I too had the air con fitted at £1800 plus !! which was annoying as it would have only cost £900 or so if factory fitted by Fiat, £1500 of it was just for the kit from Fiat -can you believe it ! Still it has been worth every penny. I have been told the cruse control only cost them a few pounds to fit but Air con option would have been nice and the other Fiat Ducato based MHs that offer it only charge £1k for the option. Are well thats my rant over with, it did not stop me from buying the Tribby and Me and the missus think its wonderful.

Welcome to the forum, a pic of the Tribby in front of the Sydney Opera House would be cool!  Can it be Done ?


----------



## 103219 (Mar 2, 2007)

Hi 650:

No, our 550 is sitting peacefully in lockup storage in Dorset, waiting for us to return next year and who knows for how many years in the future. There are several 2007 Ducato van conversions available here (all with standard air!), but in Australia my wife and I like to sail and play with historic race cars rather than camp. It would have been nice to bring the 550 back, but as you say it would be expensive and probably impossible under current regulations. I have imported several classic race and sports cars over the years, and wouldn't take it on for a new vehicle. 

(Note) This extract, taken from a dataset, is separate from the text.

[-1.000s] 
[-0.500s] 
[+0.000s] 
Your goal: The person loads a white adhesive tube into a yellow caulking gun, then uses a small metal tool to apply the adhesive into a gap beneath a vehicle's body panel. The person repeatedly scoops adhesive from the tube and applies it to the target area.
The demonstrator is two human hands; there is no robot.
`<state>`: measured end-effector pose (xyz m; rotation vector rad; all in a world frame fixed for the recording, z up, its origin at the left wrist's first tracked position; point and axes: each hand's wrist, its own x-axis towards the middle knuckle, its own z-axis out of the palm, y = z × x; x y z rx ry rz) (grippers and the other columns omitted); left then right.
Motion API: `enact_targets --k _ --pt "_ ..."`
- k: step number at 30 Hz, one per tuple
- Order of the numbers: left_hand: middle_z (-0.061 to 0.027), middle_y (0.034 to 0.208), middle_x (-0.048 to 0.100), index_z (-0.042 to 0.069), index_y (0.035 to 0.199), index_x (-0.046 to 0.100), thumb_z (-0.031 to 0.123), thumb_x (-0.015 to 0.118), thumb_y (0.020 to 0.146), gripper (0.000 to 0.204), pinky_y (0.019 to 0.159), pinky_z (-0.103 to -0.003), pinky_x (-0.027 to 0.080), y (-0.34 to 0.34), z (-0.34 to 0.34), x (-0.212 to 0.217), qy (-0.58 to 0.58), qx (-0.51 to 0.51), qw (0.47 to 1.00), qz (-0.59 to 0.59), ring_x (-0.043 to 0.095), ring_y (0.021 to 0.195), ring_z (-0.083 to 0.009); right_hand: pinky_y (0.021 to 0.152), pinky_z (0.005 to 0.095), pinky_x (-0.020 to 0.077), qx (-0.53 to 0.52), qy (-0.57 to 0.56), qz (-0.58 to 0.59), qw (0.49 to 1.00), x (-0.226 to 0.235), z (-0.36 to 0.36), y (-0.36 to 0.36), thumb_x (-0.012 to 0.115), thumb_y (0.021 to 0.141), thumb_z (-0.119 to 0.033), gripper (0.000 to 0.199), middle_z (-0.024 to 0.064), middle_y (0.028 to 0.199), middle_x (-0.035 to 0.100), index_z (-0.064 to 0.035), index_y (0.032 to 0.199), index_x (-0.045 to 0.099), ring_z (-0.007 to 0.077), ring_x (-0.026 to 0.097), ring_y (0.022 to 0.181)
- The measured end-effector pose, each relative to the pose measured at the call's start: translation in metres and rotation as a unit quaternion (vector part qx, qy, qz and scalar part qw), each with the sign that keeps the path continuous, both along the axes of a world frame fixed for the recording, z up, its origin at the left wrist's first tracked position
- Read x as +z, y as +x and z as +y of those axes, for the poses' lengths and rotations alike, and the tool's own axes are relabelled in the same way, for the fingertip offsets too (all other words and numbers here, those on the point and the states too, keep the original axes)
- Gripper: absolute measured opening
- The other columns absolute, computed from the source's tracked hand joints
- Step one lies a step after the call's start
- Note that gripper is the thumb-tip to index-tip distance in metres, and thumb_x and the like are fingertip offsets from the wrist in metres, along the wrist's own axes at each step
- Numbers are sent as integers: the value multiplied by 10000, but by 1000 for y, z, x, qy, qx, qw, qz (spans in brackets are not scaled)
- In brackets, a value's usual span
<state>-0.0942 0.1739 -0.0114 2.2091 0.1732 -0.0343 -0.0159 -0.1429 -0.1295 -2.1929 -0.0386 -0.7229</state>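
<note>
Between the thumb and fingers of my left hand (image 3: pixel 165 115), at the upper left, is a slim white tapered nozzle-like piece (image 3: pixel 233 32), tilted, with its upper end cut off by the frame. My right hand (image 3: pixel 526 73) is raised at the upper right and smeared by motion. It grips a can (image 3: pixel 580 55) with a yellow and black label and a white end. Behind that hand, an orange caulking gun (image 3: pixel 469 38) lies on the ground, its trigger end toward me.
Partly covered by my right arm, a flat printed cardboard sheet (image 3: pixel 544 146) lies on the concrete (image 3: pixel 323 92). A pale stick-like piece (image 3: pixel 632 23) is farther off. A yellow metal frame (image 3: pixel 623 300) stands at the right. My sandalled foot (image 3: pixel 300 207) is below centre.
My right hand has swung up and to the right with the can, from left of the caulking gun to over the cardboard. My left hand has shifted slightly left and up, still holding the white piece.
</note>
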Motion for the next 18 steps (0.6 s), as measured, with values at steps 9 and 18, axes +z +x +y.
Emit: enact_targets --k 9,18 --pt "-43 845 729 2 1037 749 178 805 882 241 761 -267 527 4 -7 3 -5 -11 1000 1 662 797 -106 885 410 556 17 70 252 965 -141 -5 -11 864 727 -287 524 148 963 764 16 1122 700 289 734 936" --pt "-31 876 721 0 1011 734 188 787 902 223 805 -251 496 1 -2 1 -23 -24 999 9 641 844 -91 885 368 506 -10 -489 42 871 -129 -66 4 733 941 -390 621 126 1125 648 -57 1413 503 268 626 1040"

Also, we particularly like the layout of the Tribute over most of the local conversions, preferring the twin beds and enjoying the daytime space allowed by the absence of a permanent bed. And contrary to a previous post, one of the things we like about a van conversion versus a coachbuilt is the feeling of space and fresh air that goes with opening the big sliding door, engaging with the environment if you like.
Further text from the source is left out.